Maev Beaty as Beatrice and Graham Abbey as Benedick in Much Ado About Nothing at Stratford festival. Photograph: David Hou

You could, perhaps, be forgiven for expecting those shows to be something akin to ye olde heritage Shakespeare, preserved in aspic for tourists fitting a matinee around trips to the city’s smart eateries. But there are no mothballs in this season. Actor turned artistic director Antoni Cimolino, whose Stratford roles have included Romeo and Laertes, tells me they resist the idea of a “house” approach to productions. “If Shakespeare seems dusty and old, we haven’t done our jobs.”

Take the opening of Much Ado About Nothing, directed by Chris Abraham and bookended by new scenes written by Erin Shields, known for previous feminist takes on King Lear and Paradise Lost. Staged on Julie Fox’s lush garden set, with succulents including outrageously phallic cacti, this comedy does not open with the usual back-slapping, macho banter about the “feats of a lion” in war. Instead, Maev Beaty’s Beatrice rises amid the audience, as Allison Edwards-Crewe’s Hero appears upstage before a mirror that resembles both a huge moon and a band of gold.

In a wry, softly saucy prologue, Beatrice invites us to consider the expectations faced by Hero specifically and by all women then and now. As well as providing ample satire – “it is exhausting to be innocent,” says Beatrice, with a witty rhyme about Hero needing to mute the strumming of her “private lute” – this is a canny way of ensuring we focus from the start on the inner life of a character whose reticence is all the more marked by the quicksilver exchanges between Benedick and Beatrice.

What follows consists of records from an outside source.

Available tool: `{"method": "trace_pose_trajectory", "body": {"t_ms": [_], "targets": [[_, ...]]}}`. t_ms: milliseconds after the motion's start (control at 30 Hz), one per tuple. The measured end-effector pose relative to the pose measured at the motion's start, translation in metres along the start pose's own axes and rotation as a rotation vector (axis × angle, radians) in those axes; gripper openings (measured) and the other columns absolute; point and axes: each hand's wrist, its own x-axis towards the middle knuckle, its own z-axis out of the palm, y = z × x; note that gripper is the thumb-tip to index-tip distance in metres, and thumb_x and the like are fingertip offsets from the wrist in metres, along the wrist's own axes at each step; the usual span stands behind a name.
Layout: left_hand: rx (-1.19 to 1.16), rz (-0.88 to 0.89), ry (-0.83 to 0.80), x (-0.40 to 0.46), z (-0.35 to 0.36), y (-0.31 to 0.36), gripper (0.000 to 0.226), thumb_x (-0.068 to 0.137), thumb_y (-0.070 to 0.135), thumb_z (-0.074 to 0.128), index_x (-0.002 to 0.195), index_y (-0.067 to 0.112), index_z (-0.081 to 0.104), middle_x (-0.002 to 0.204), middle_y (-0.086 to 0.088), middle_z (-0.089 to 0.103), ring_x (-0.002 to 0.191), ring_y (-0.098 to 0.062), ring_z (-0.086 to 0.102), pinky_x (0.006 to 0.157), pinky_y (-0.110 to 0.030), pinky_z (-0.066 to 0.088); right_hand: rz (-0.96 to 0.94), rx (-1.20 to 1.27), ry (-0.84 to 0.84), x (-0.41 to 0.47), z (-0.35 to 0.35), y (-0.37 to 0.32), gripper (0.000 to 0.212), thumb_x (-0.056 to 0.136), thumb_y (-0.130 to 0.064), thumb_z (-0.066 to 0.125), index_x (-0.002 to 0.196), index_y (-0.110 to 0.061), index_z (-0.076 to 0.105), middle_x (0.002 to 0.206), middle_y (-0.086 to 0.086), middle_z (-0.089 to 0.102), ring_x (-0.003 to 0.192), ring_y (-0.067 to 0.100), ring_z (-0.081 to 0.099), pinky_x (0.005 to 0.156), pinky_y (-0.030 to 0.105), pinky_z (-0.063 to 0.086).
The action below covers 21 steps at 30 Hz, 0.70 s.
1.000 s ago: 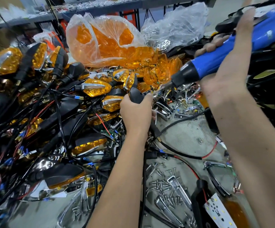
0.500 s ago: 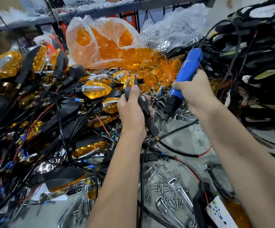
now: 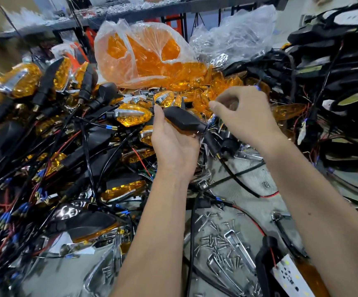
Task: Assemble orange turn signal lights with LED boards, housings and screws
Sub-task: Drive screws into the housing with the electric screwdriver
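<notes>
Item: black plastic wedge-shaped turn signal housing (image 3: 182, 120), held just above frame centre. The left hand (image 3: 173, 144) grips it from beneath, thumb over its upper left end, fingers curled under; its black stalk and cable (image 3: 235, 179) trail toward 4 o'clock.

Right hand (image 3: 245, 116): at 2 o'clock from the housing, fingers curled, thumb and forefinger pinched together just beside the housing's right tip; whether anything is pinched between them cannot be told, since the hand is blurred.

Clear plastic bag of orange lenses (image 3: 143, 58): one, at 12 o'clock. Second clear bag of chrome parts (image 3: 231, 43): one, at 1 o'clock.

Finished orange-lensed lights with black bodies and wires (image 3: 45, 129): a heap too tangled to count, filling 8 to 11 o'clock.

Small silver screws (image 3: 218, 241): a loose scatter, too many to count, on the grey work surface (image 3: 238, 194) at 5 o'clock, among chrome trim strips (image 3: 235, 247).

White LED board with yellow diodes (image 3: 289, 275): one, at the 5 o'clock edge.

Black housings with wires (image 3: 334, 67): piled at 2 to 3 o'clock.

Writing: none legible.
</notes>
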Motion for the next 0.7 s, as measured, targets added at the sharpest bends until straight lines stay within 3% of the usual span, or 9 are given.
{"method": "trace_pose_trajectory", "body": {"t_ms": [67, 133, 200, 300, 367, 467, 567, 633, 700], "targets": [[-0.013, -0.013, -0.032, 0.001, -0.001, 0.001, 0.063, 0.104, 0.063, 0.037, 0.122, 0.004, 0.051, 0.100, -0.017, 0.058, 0.095, -0.031, 0.056, 0.092, -0.043, 0.045, -0.038, 0.084, -0.249, -0.005, 0.004, -0.010, 0.034, 0.092, -0.057, 0.067, 0.096, -0.025, 0.075, 0.087, -0.008, 0.073, 0.077, 0.006, 0.065, 0.069, 0.025, 0.049], [0.008, -0.040, -0.055, 0.001, -0.002, 0.002, 0.071, 0.100, 0.069, 0.037, 0.122, 0.003, 0.052, 0.100, -0.016, 0.057, 0.107, -0.033, 0.051, 0.099, -0.045, 0.039, -0.087, -0.001, -0.374, -0.009, 0.012, -0.014, 0.041, 0.084, -0.062, 0.073, 0.093, -0.022, 0.071, 0.077, -0.005, 0.067, 0.068, 0.012, 0.057, 0.062, 0.029, 0.043], [0.017, -0.055, -0.089, 0.002, -0.002, 0.005, 0.074, 0.100, 0.071, 0.033, 0.125, 0.004, 0.052, 0.103, -0.015, 0.056, 0.112, -0.033, 0.046, 0.100, -0.045, 0.036, -0.121, -0.027, -0.360, -0.009, 0.016, -0.014, 0.035, 0.083, -0.053, 0.080, 0.092, -0.021, 0.068, 0.072, -0.006, 0.064, 0.063, 0.010, 0.055, 0.057, 0.024, 0.039], [0.048, -0.072, -0.108, 0.001, 0.002, 0.005, 0.073, 0.102, 0.072, 0.025, 0.123, 0.007, 0.053, 0.103, -0.014, 0.058, 0.106, -0.030, 0.050, 0.094, -0.041, 0.038, -0.092, 0.095, -0.338, -0.003, 0.014, -0.013, 0.020, 0.087, -0.038, 0.082, 0.088, -0.022, 0.071, 0.071, -0.001, 0.073, 0.062, 0.008, 0.065, 0.057, 0.025, 0.046], [0.145, -0.082, -0.127, -0.001, 0.007, 0.000, 0.072, 0.105, 0.069, 0.021, 0.121, 0.010, 0.059, 0.101, -0.009, 0.067, 0.098, -0.022, 0.063, 0.085, -0.033, 0.048, -0.056, 0.227, -0.299, 0.000, 0.015, -0.015, 0.016, 0.088, -0.032, 0.082, 0.086, -0.020, 0.071, 0.068, -0.002, 0.074, 0.057, 0.006, 0.064, 0.055, 0.022, 0.046], [0.348, -0.082, -0.206, -0.005, 0.019, -0.006, 0.066, 0.106, 0.065, 0.022, 0.132, 0.016, 0.059, 0.120, -0.015, 0.070, 0.101, -0.026, 0.069, 0.080, -0.039, 0.059, -0.033, 0.342, -0.159, 0.015, 0.016, -0.030, 0.013, 0.092, -0.026, 0.078, 0.086, -0.016, 0.073, 0.063, -0.007, 0.068, 0.050, 0.002, 0.057, 0.049, 0.021, 0.044], [0.507, -0.079, -0.236, -0.006, 0.022, 0.004, 0.063, 0.107, 0.060, 0.032, 0.143, 0.010, 0.047, 0.100, -0.016, 0.071, 0.069, -0.026, 0.068, 0.064, -0.037, 0.061, -0.026, 0.573, -0.044, 0.041, 0.003, -0.055, 0.017, 0.095, -0.026, 0.075, 0.092, -0.009, 0.072, 0.062, -0.008, 0.068, 0.053, 0.005, 0.059, 0.051, 0.022, 0.048], [0.621, 0.011, -0.201, -0.006, 0.020, 0.023, 0.051, 0.110, 0.050, 0.039, 0.127, 0.006, 0.056, 0.076, -0.004, 0.067, 0.051, -0.018, 0.055, 0.049, -0.027, 0.050, -0.025, 0.772, 0.041, 0.060, -0.006, -0.074, 0.022, 0.098, -0.028, 0.072, 0.082, -0.013, 0.065, 0.059, -0.005, 0.066, 0.050, 0.012, 0.059, 0.051, 0.027, 0.046], [0.687, 0.147, -0.162, -0.008, 0.020, 0.053, 0.039, 0.112, 0.038, 0.042, 0.102, 0.009, 0.065, 0.059, 0.004, 0.052, 0.043, -0.011, 0.036, 0.041, -0.023, 0.031, -0.070, 0.874, 0.082, 0.078, -0.007, -0.091, 0.029, 0.103, -0.026, 0.063, 0.076, -0.017, 0.060, 0.058, -0.005, 0.065, 0.051, 0.012, 0.057, 0.053, 0.026, 0.045]]}}
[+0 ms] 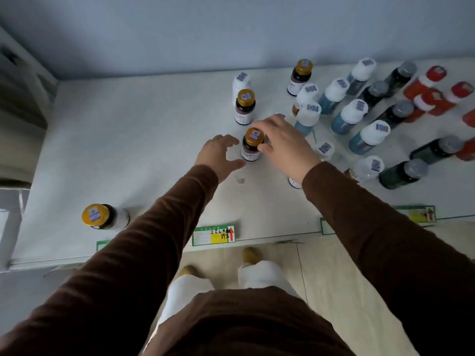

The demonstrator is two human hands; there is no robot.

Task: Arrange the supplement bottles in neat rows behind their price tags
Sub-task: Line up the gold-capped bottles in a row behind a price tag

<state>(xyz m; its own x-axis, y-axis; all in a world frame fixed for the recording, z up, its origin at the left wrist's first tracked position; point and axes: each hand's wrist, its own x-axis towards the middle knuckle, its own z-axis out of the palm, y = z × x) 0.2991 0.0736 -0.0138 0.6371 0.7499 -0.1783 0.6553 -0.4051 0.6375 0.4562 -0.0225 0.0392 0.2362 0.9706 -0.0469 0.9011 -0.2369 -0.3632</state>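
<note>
At mid-frame the right hand pinched the cap of an upright gold-capped bottle from its right, while the left hand hovered open just left of it, the price tag lying well below toward the shelf's front edge.

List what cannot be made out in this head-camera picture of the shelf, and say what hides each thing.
- White-capped bottle: mostly hidden by the right hand and sleeve.
- Left price tag: covered by the left sleeve.
- Red bottles: cut off by the right edge.
- Bottle label print: too small to read.
</note>
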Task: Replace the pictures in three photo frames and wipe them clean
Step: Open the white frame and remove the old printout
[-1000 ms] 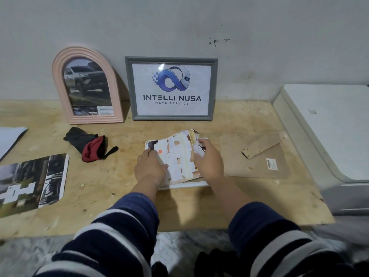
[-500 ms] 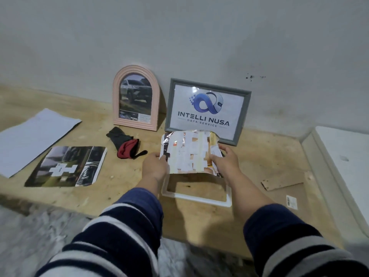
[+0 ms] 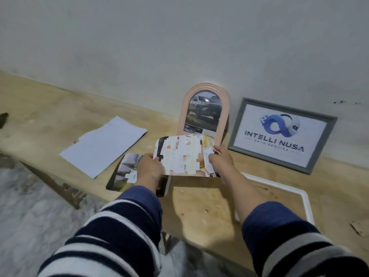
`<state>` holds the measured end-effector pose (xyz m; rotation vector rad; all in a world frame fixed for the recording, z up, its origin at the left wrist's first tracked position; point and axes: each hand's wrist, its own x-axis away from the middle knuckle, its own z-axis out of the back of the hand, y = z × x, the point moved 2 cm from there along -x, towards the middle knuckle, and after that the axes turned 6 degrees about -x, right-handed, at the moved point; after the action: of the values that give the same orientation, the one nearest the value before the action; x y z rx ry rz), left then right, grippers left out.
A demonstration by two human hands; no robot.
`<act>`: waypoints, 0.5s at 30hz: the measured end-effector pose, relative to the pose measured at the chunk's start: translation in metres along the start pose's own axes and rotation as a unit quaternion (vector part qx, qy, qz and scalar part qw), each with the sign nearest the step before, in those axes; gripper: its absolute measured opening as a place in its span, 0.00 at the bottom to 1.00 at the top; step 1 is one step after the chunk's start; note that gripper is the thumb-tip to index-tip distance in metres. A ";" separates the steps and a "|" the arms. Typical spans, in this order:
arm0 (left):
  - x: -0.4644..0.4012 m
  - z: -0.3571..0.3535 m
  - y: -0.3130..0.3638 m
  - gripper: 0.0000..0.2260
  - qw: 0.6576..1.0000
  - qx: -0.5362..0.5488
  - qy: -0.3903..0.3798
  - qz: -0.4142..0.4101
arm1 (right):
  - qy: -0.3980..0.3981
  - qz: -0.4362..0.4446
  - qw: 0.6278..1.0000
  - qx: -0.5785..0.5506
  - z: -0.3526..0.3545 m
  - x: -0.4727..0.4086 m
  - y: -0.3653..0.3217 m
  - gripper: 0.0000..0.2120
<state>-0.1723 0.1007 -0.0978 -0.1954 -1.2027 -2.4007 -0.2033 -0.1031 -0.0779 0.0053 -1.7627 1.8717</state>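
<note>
Our left hand (image 3: 150,166) pinches the left edge of a picture (image 3: 182,156), and our right hand (image 3: 220,159) pinches its right edge, so both hands grip it. We hold the picture up in the air above the wooden table (image 3: 199,206). The picture is patched with many pale bits of tape or paper and looks wrinkled. Just under our right arm, to the right and near us, a white frame (image 3: 306,204) lies flat on the table with bare wood showing inside it. Under our left hand lies a dark photo (image 3: 124,172) with a white patch on it, flat on the table. Further left rests a white sheet of paper (image 3: 103,144). Far behind the picture, a pink arched frame (image 3: 224,108) leans on the wall (image 3: 179,47) and shows a car. To its right, a grey frame (image 3: 332,124) also leans on the wall, and it shows a blue logo with the words INTELLI NUSA. Our sleeves (image 3: 123,232) are dark blue with white stripes. Below the table on the left we see a grey marbled floor (image 3: 30,206).
</note>
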 end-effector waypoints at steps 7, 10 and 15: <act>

‘If Shakespeare seems dusty and old, we haven’t done our jobs’ … the Stratford Festival theatre. Photograph: Stratford Shakespeare festival/Richard Bain

Shields’s prologue is true to Beatrice’s wit and the spirit of Much Ado as, with the gentlest waft around her groin, she reminds us that “nothing” was once slang for vagina. The play unfolds with a lighting level that allows the audience to see each other, essential for some deft crowd work at the edges of the Festival theatre’s beloved thrust stage, with its pioneering design by Tanya Moiseiwitsch. The venue fits an audience of 1,800 but no one here is further than 65ft from the stage.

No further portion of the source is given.